No no. Unbeliever!! Before March 19th!!!!!
At least there’s time to get pissed on green beer for St Patty’s Day, although earthquakes and hangovers probably won’t feel too good.
I’m in Sydney this week, heading back to Melbourne on the 19th. I’m trying to get more information on whether earthquakes and volcanoes are more likely to happen earlier in the day or later, so I can plan the most auspicious journey.
They must love Astrolgers down at the job centre.
“I foresee you have a job for me.”
“Err no, nothing going here.”
“Oh, let me consult my chart then.”
“I’m gonna consult security.”
The King
Haha. I like the idea of astrologers having to navigate their lives by their predictions.
‘Hmmm. Shall I nip down to Starbuck’s for a coffee? Let’s see: Mercury is in the ascendant and Venus is retrograde. OMG! That means coffee would give me indigestion! I’d better have a peppermint tea instead…’
or:
‘But officer – my birth sign is rising and Jupiter is aligned with Mars! That means figures of authority will look kindly on me. How about a warning?
‘Sorry pal – looks like you made the mistake of thinking that the sun’s shining out of Uranus. You’re nicked.’
ha ha ha
There are so many possibilities for famous last words of the Astrologer…

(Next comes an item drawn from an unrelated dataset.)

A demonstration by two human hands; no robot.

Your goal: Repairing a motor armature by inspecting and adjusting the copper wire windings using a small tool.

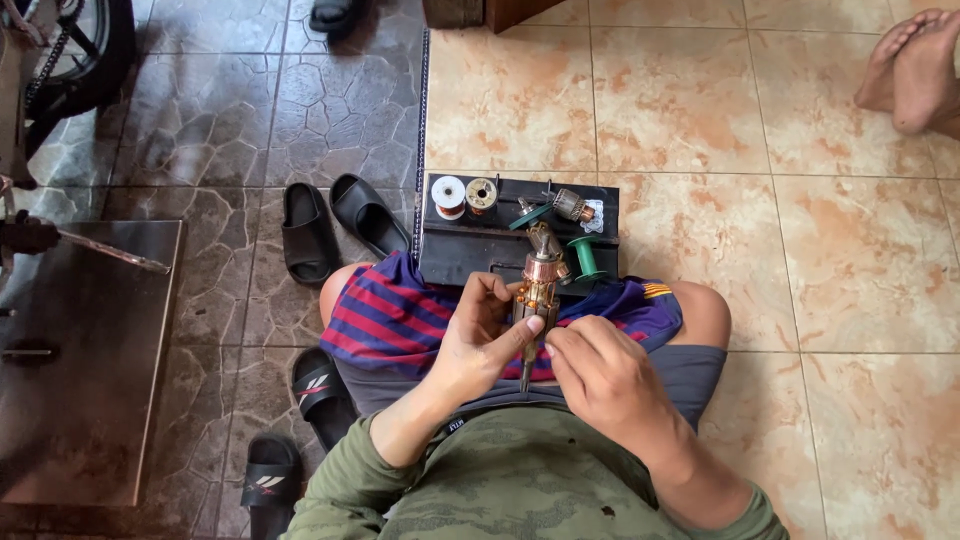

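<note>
A copper-wound motor armature stood nearly upright over the person's lap, its shaft pointing down between both hands. The left hand had its fingers clamped around the armature's lower part, while the right hand pinched its fingers together at the shaft's lower end. Just beyond it lay a black box on the floor, carrying two wire spools, a second small armature and a green spool. Black sandals lay on the dark tiles nearby.
</note>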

“The charts said to land the aircraft here!”
“The charts say Russia is ripe for invasion mine fuhrer.”
“The charts say the reactor is safe.”
“The charts say we are meant to be together.”
“The charts say I should go outside the tent.”
etc etc
The charts say I’m a King
Gee, the sound design in Rango is good.
Very good.
Have you forgotten to mention that my Queen?
The King
And the sound design in Rango is awesome!